Whenever a line of the material contains the string "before", it should be copied.

:::::

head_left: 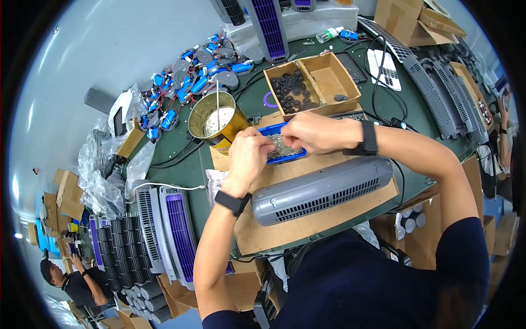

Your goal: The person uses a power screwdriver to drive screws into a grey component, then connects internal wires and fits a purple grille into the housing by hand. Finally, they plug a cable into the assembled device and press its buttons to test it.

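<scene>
Both hands meet over a shallow blue tray (285, 143) heaped with small metal screws (281, 147), which lies on a sheet of brown cardboard (307, 219) on the green table (427, 131). The left hand (247, 156), at about nine o'clock from the tray, has its fingers curled and pinched down into the screws, though whether it actually grips any cannot be told. The right hand (312, 131), at about two o'clock from the tray, is loosely clenched with its fingertips at the tray's far edge; what it holds, if anything, is hidden. Each wrist wears a black band. A long grey vented housing (323, 189) lies on the cardboard at five o'clock from the tray, just beside the left wrist. A round brass-coloured tin (216, 122) stands at ten o'clock, near the tray. A cardboard box (312, 82) holding small black wheels (290, 90) sits at twelve o'clock. Farther off at eleven o'clock lies a pile of blue batteries with wires (192, 77). Purple-grilled grey covers (170, 230) are stacked at eight o'clock, well apart.
</scene>
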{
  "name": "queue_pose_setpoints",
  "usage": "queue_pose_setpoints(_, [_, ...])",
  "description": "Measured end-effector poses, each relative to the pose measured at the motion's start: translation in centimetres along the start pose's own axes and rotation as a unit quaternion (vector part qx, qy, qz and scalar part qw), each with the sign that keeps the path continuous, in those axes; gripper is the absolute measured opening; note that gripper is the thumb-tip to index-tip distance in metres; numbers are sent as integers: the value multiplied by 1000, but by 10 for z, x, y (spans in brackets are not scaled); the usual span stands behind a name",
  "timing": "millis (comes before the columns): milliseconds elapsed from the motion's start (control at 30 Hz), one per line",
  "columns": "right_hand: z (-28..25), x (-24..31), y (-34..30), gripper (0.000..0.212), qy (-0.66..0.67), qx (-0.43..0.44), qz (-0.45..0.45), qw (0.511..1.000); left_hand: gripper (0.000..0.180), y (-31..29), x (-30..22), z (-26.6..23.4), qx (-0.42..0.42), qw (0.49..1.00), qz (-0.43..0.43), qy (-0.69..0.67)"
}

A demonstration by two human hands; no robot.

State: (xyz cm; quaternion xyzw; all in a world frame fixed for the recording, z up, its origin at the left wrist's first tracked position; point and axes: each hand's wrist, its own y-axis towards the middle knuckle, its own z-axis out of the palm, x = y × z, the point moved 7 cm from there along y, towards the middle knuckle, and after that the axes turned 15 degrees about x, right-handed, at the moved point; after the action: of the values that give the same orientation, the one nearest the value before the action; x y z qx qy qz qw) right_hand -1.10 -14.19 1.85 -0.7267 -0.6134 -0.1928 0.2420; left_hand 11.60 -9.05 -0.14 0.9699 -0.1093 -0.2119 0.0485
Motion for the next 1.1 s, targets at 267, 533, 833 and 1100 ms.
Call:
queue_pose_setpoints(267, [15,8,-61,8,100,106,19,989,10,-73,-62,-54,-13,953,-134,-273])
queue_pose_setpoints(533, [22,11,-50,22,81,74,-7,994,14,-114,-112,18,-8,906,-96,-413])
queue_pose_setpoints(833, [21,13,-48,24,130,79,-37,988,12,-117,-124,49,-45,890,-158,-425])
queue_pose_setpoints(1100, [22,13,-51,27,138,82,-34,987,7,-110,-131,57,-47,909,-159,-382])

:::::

▶ _Exercise result_
  "timing": "millis (comes before the columns): milliseconds elapsed from the motion's start (control at 30 Hz), one per line",
State: (xyz cm; quaternion xyzw; all in a world frame fixed for the recording, z up, its origin at the left wrist's first tracked position; point and axes: each hand's wrist, its own y-axis towards the middle knuckle, its own z-axis out of the palm, x = y × z, the point moved 7 cm from there along y, towards the middle knuckle, and after that the axes turned 15 degrees about x, right-handed, at the moved point; after the action: of the values that give the same orientation, the one nearest the value before the action; x y z qx qy qz qw) right_hand -1.10 -14.19 1.85 -0.7267 -0.6134 -0.1928 0.2420; left_hand 11.60 -9.05 -0.14 0.9699 -0.1093 -0.2119 0.0485

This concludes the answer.